Strata Hadoop World NY 2016 - Hadoop use cases Track
Strata Hadoop World NY 2016 had following interestinig talks in its Hadoop use cases sessions
Hadoop application architectures: Architecting a next-generation data platform for real-time ETL, data analytics, and data warehousing by Jonathan Seidman and Mark Grover and Ted Malaska
Jonathan Seidman, Gwen Shapira, Mark Grover, and Ted Malaska demonstrate how to architect a modern, real-time big data platform and explain how to leverage components like Kafka, Impala, Kudu, Spark Streaming, and Spark SQL with Hadoop to enable new forms of data processing and analytics such as real-time ETL, change data capture, and machine learning.
How the largest US healthcare dataset in Hadoop enables patient-level analytics in near real time by Navdeep Alam
The need to find efficiencies in healthcare is becoming paramount as our society and the global population continue to grow and live longer. Navdeep Alam shares his experience and reviews current and emerging technologies in the marketplace that handle working with unbounded, de-identified patient datasets in the billions of rows in an efficient and scalable way.

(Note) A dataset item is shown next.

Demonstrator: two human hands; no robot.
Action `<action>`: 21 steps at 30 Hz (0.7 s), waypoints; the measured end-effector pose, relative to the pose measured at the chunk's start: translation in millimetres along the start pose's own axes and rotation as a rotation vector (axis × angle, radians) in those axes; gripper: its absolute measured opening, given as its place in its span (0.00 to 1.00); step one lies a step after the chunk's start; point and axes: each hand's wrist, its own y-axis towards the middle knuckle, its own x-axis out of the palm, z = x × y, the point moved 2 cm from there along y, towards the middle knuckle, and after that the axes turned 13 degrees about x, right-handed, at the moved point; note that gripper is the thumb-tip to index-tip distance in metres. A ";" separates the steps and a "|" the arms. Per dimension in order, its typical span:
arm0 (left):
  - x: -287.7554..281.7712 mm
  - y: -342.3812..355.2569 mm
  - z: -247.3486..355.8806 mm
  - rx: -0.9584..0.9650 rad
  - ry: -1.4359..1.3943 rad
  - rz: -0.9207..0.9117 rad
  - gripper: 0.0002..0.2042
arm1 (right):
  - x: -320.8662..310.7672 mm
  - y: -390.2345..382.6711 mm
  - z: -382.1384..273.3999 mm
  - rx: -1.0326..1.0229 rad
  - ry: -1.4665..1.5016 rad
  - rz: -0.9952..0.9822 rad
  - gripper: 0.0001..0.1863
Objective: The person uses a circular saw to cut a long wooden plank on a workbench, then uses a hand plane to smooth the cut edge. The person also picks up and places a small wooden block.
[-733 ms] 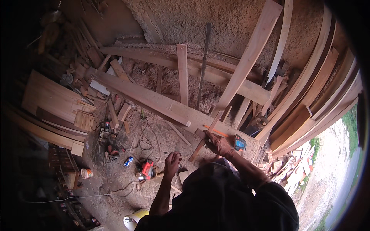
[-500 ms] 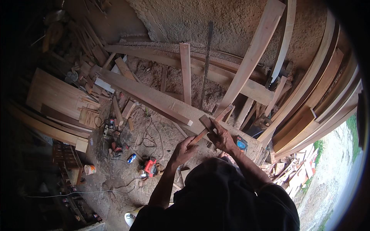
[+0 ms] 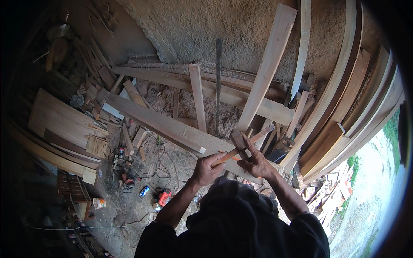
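In the head view, I observed the left hand reaching in from lower left, fingers closed around the near end of a wooden stick. The right hand, angled in from lower right, gripped the wooden block crossing it. The stick was held over the broad plank, long axis slanting, free end pointing upper right.
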 end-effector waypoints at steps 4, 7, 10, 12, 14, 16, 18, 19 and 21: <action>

Planning your SQL-on-Hadoop cluster for a multiuser environment with heterogeneous and concurrent query workloads by Jun Liu and Zhaojuan Bian
Many challenges exist in designing an SQL-on-Hadoop cluster for production in a multiuser environment with heterogeneous and concurrent query workloads. Jun Liu and Zhaojuan Bian draw on their personal experience to address these challenges, explaining how to determine the right size of your cluster with different combinations of hardware and software resources using a simulation-based approach.
Creating real-time, data-centric applications with Impala and Kudu by Marcel Kornacker and Todd Lipcon
Todd Lipcon and Marcel Kornacker explain how to simplify Hadoop-based data-centric applications with the CRUD (create, read, update, and delete) and interactive analytic functionality of Apache Impala (incubating) and Apache Kudu (incubating).
Big data processing with Hadoop and Spark, the Uber way by Praveen Murugesan
Praveen Murugesan explains how Uber leverages Hadoop and Spark as the cornerstones of its data infrastructure. Praveen details the current data architecture at Uber and outlines some of the unique challenges with data processing Uber faced as well as its approach to solving some key issues in order to continue to power Uber's real-time marketplace.
How a Spark-based feature store can accelerate big data adoption in financial services by Kaushik Deka and Phil Jarymiszyn
Kaushik Deka and Phil Jarymiszyn discuss the benefits of a Spark-based feature store, a library of reusable features that allows data scientists to solve business problems across the enterprise. Kaushik and Phil outline three challenges they faced—semantic data integration within a data lake, high-performance feature engineering, and metadata governance—and explain how they overcame them.
Zillow: Transforming real estate through big data and data science by Jasjeet Thind
Zillow pioneered providing access to unprecedented information about the housing market. Long gone are the days when you needed an agent to get comparables and prior sale and listing data. And with more data, data science has enabled more use cases. Jasjeet Thind explains how Zillow uses Spark and machine learning to transform real estate.
Hadoop and Spark at ING: An overview of the architecture, security, and business cases at a large international bank by Bas Geerdink
Bas Geerdink offers an overview of the evolution that the Hadoop ecosystem has taken at ING. Since 2013, ING has invested heavily in a central data lake and data management practice. Bas shares historical lessons and best practices for enterprises that are incorporating Hadoop into their infrastructure landscape.